ACE阻害薬を中止する治療とは
突然だが、エナラプリル(レニベース®)などのACE阻害薬の禁忌の項目を読んだことがあるだろうか?
実はこのような記載がある。
禁忌
①デキストラン硫酸固定化セルロース、トリプトファン固定化ポリビニルアルコール又はポリエチレンテレフタレートを用いた吸着器によるアフェレーシスを施行中の患者
②アクリロニトリルメタリルスルホン酸ナトリウム膜(AN69)を用いた血液透析施行中の患者
①が禁忌の理由は
「血圧低下、潮紅、嘔気、嘔吐、腹痛、しびれ、熱感、呼吸困難、頻脈等のショック症状を起こすことがあるため」で、
その機序は…
「陰性に荷電したデキストラン硫酸固定化セルロース、トリプトファン固定化ポリビニルアルコール又はポリエチレンテレフタレートにより血中キニン系の代謝が亢進し、ブラジキニン産生が増大する。
更にACE阻害薬はブラジキニンの代謝を阻害するため、ブラジキニンの蓄積が起こるとの考えが報告されている。」となっている。
②が禁忌の理由は
「アナフィラキシーを発現することがあるため」で、
その機序は…
「多価イオン体であるAN69により血中キニン系の代謝が亢進し、本剤によりブラジキニンの代謝が妨げられ蓄積すると考えられている。」となっている。
このように、機序は違くても1も2もブラジキニンの量が増えることが原因で、禁忌扱いになっている。
さて、いまどき血液透析でAN69膜を使用しているのはほとんどないと思われるが、アフェレーシスはどうなのだろう。
アフェレーシスを行う機械には
リポソーバー®
イムソーバTR®
レオカーナ®
などがある。
このうちレオカーナ®は2021年3月に発売に発売されたばかりなので、注意が必要だ。
併用薬同士の禁忌ではなく、「飲み薬と医療機器の禁忌」という珍しいパターンだが、覚えておくとよいだろう。
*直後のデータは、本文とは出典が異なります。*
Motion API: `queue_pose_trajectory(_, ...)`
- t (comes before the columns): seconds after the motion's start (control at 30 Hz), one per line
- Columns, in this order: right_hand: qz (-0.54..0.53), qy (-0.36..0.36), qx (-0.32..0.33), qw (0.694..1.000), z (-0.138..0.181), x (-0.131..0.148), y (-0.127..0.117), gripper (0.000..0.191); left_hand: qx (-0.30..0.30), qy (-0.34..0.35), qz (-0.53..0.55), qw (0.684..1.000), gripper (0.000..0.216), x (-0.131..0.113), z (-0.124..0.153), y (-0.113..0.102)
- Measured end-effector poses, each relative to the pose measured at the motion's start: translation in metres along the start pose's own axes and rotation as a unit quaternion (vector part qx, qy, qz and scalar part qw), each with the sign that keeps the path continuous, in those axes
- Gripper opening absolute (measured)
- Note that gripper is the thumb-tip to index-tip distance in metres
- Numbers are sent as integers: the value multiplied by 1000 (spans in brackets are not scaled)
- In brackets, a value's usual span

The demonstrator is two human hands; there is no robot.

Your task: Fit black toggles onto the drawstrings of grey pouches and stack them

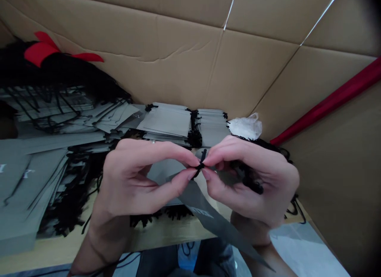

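Between the fingertips at centre frame sits a short black cord [201,166], knotted and fibrous. The left hand [131,177] and right hand [253,181] each pinch it between thumb and forefinger, both closed narrowly on it. It is just above a flat grey paper bag [205,213], matte and creased to a point. Behind, flat stacks of grey paper bags [169,120] with black cord handles lie on the pale wooden surface [166,233]. Corrugated brown cardboard walls [178,54] enclose the area. A crumpled white plastic bag [245,127] rests against them; its contents cannot be determined.
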State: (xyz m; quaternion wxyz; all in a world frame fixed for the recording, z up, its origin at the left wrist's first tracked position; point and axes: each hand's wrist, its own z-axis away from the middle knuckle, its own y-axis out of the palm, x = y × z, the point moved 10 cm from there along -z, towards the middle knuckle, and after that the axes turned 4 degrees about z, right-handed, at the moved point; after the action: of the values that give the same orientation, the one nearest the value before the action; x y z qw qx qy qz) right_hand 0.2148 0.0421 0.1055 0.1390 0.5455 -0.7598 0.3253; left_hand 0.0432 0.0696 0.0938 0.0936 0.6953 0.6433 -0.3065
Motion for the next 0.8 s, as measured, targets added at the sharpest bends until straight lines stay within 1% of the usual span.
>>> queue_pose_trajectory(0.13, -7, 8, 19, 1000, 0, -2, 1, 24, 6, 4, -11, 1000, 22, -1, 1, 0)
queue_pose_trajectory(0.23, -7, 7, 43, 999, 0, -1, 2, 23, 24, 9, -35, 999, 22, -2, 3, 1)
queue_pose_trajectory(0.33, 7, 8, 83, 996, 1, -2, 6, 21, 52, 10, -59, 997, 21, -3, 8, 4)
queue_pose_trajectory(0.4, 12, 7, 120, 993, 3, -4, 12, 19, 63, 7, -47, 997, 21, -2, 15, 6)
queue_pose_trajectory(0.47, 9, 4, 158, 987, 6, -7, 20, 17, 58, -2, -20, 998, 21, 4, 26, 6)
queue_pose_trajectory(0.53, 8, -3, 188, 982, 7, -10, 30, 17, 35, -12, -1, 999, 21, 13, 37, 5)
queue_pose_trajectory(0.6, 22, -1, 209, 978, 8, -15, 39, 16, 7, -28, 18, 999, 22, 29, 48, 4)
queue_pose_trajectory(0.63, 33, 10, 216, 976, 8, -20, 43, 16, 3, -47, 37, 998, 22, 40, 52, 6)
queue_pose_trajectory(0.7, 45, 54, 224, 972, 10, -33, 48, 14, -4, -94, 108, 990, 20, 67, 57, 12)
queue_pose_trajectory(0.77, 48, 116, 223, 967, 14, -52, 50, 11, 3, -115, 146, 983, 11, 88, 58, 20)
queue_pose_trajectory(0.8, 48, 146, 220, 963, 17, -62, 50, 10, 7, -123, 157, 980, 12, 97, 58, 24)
言うまでもないが、アフェレーシスを行う医療機関は、患者がACE阻害薬を飲んでいるかどうかを必ず確認しないといけない。
なお、ARBにこの禁忌はないことも併せて覚えておこう。
特定の吸着器を用いたアフェレーシスでは、ACE阻害薬を中止することがある!
アフェレーシスとは?
透析療法を除く、体外循環治療のこと。
血液を体の外にいったん取り出し、濾過・吸着などにより血液から病因物質の除去または電解質のバランスを調整し、きれいになった血液を再び体の中に戻す治療法。
高コレステロール血症、閉塞性動脈硬化症、潰瘍性大腸炎、薬物中毒などに利用される。
先ほど紹介した機器はそれぞれ保険適応が異なる。
リポソーバー®の保険適応
・家族性高コレステロール血症
・閉塞性動脈硬化症
・全身性エリテマトーデス など
イムソーバTR®の保険適応
・重症筋無力症
・多発性硬化症
・慢性炎症性脱髄性多発根神経炎
・ギラン・バレー症候群
レオカーナ®の保険適応
・潰瘍を有する、血行再建術不適応又は不応答な閉塞性動脈硬化症
レオカーナ®は、LDL及びフィブリノーゲンの吸着による血液レオロジーの改善により、閉塞性動脈硬化症患者の末梢血液循環の改善を導き、難治性潰瘍を治療することを目的に使用する医療機器である。
患者さんから「今度、血液をキレイにして皮膚の治りを良くするの/潰瘍の治療をするの/コレステロールを取り除くの」などと聞き取ることができたら、アフェレーシスを行う可能性がある。
そんなときは、ACE阻害薬を飲んでいないか、チェックできるとよいだろう。
ACE阻害薬の基本情報はこちらをどうぞ。
参考までに、ACE阻害薬はACEを阻害することで
①アンジオテンシンⅠ→アンジオテンシンⅡへの変換を阻害し、血圧を下げる
だけではなく
②ブラジキニンの分解を抑制→気道で増えたブラジキニンが気道を刺激し、これにより咳が誘発されることがある。この咳がでるのを逆手にとって、適応外で誤嚥性肺炎予防に処方される場合もあることを知っておこう。